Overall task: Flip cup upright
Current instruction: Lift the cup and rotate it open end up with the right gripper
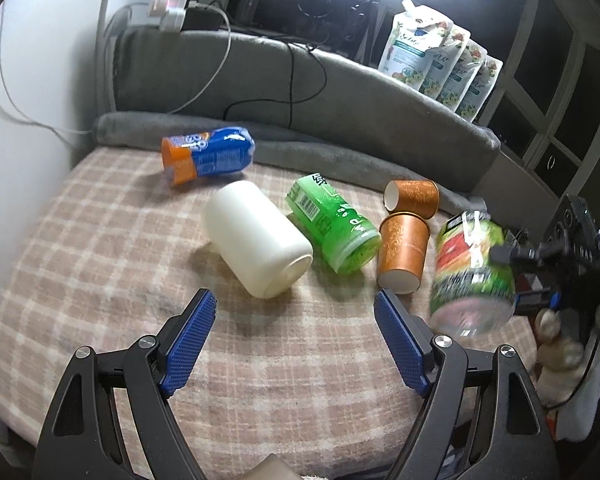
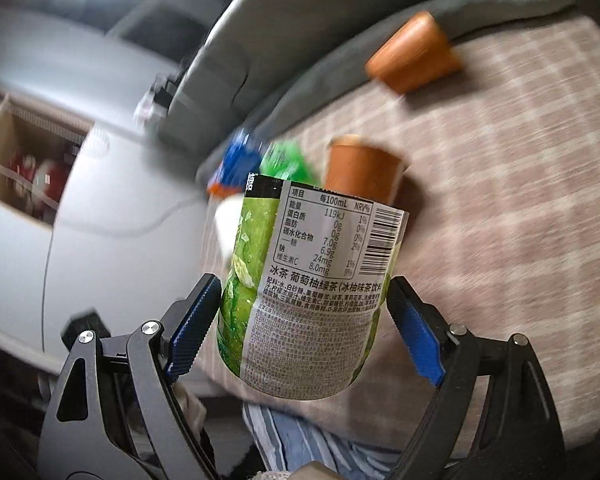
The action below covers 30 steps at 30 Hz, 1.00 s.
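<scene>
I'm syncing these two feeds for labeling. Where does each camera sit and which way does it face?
Left wrist: behind the open left gripper, facing the plaid blanket with toppled cups.
Right wrist: behind the right gripper, shut on the tea-label cup, tilted view.
Shared: tea-label cup, orange paper cup.

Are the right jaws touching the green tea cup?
Touching. In the right wrist view, both blue pads of the right gripper press against the sides of the green tea cup, no gap.
</scene>
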### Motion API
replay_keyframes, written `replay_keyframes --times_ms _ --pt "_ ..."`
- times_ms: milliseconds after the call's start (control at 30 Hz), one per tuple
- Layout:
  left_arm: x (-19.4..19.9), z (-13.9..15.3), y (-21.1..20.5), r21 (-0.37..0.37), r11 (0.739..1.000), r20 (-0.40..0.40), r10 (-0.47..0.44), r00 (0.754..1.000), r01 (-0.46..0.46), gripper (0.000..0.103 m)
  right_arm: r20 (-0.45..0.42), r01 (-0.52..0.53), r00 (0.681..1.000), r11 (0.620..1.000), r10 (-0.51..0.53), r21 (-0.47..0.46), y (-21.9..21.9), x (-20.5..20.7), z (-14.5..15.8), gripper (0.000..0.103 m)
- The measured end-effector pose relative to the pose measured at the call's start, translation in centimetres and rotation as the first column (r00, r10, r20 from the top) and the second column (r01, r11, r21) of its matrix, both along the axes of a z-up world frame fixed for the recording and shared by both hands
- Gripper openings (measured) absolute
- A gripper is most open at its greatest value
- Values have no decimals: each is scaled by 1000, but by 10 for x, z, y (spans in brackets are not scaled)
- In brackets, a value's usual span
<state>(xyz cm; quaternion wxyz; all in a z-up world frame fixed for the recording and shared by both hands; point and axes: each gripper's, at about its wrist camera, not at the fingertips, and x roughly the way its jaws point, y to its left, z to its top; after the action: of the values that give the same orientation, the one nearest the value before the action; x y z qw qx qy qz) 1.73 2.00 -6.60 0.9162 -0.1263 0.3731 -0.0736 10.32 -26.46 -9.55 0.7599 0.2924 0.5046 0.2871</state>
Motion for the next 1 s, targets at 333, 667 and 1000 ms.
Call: replay_keyframes --times_ms 333,667,1000 --pt "4 -9 6 -76 997 -67 -32 997 27 81 -77 -191 980 979 185 -65 68 -8 -31 87" --pt "11 -17 8 -143 988 -121 -71 990 53 81 -114 -246 966 963 234 -109 90 -1 -43 89" --pt "34 -24 -4 -283 946 -209 -222 953 158 81 1 -173 985 974 175 -147 61 -20 -22 90"
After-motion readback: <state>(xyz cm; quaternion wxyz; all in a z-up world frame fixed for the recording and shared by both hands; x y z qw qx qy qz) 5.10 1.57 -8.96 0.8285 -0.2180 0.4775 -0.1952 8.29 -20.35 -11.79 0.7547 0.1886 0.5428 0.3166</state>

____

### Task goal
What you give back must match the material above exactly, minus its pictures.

### Exercise answer
Overall task: Flip cup upright
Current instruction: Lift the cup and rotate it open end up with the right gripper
The action below covers 30 steps at 30 Hz, 1.00 s.
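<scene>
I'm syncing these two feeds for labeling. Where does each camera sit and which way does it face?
Left wrist: behind the open left gripper, facing the plaid blanket with toppled cups.
Right wrist: behind the right gripper, shut on the tea-label cup, tilted view.
Shared: tea-label cup, orange paper cup.

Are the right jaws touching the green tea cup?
Touching. In the right wrist view, both blue pads of the right gripper press against the sides of the green tea cup, no gap.
</scene>
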### Motion API
replay_keyframes, written `replay_keyframes --times_ms _ --pt "_ ..."`
- times_ms: milliseconds after the call's start (control at 30 Hz), one per tuple
- Layout:
  left_arm: x (-19.4..19.9), z (-13.9..15.3), y (-21.1..20.5), r21 (-0.37..0.37), r11 (0.739..1.000), r20 (-0.40..0.40), r10 (-0.47..0.44), r00 (0.754..1.000), r01 (-0.46..0.46), gripper (0.000..0.103 m)
  right_arm: r20 (-0.45..0.42), r01 (-0.52..0.53), r00 (0.681..1.000), r11 (0.620..1.000), r10 (-0.51..0.53), r21 (-0.47..0.46), y (-21.9..21.9), x (-20.5..20.7), z (-14.5..15.8), gripper (0.000..0.103 m)
- The measured end-effector pose relative to the pose measured at the call's start, translation in centimetres and rotation as the first column (r00, r10, r20 from the top) and the second column (r01, r11, r21) of its matrix, both along the axes of a z-up world frame fixed for the recording and shared by both hands
- Gripper openings (measured) absolute
- A gripper is most open at its greatest value
- Values have no decimals: each is scaled by 1000, but by 10 for x, z, y (spans in brackets are not scaled)
- In brackets, a value's usual span
<state>(xyz cm; quaternion wxyz; all in a z-up world frame fixed for the recording and shared by both hands; point and axes: each gripper's, at about its wrist camera, not at the fingertips, and x roughly the way its jaws point, y to its left, z to its top; after the action: of the values that give the same orientation, the one nearest the value before the action; x y z qw qx qy qz) 1.73 2.00 -6.60 0.9162 -0.1263 0.3731 -0.0736 10.32 -26.46 -9.55 0.7599 0.2924 0.5046 0.2871</state>
Motion for the next 1 s, targets at 333, 667 and 1000 ms.
Call: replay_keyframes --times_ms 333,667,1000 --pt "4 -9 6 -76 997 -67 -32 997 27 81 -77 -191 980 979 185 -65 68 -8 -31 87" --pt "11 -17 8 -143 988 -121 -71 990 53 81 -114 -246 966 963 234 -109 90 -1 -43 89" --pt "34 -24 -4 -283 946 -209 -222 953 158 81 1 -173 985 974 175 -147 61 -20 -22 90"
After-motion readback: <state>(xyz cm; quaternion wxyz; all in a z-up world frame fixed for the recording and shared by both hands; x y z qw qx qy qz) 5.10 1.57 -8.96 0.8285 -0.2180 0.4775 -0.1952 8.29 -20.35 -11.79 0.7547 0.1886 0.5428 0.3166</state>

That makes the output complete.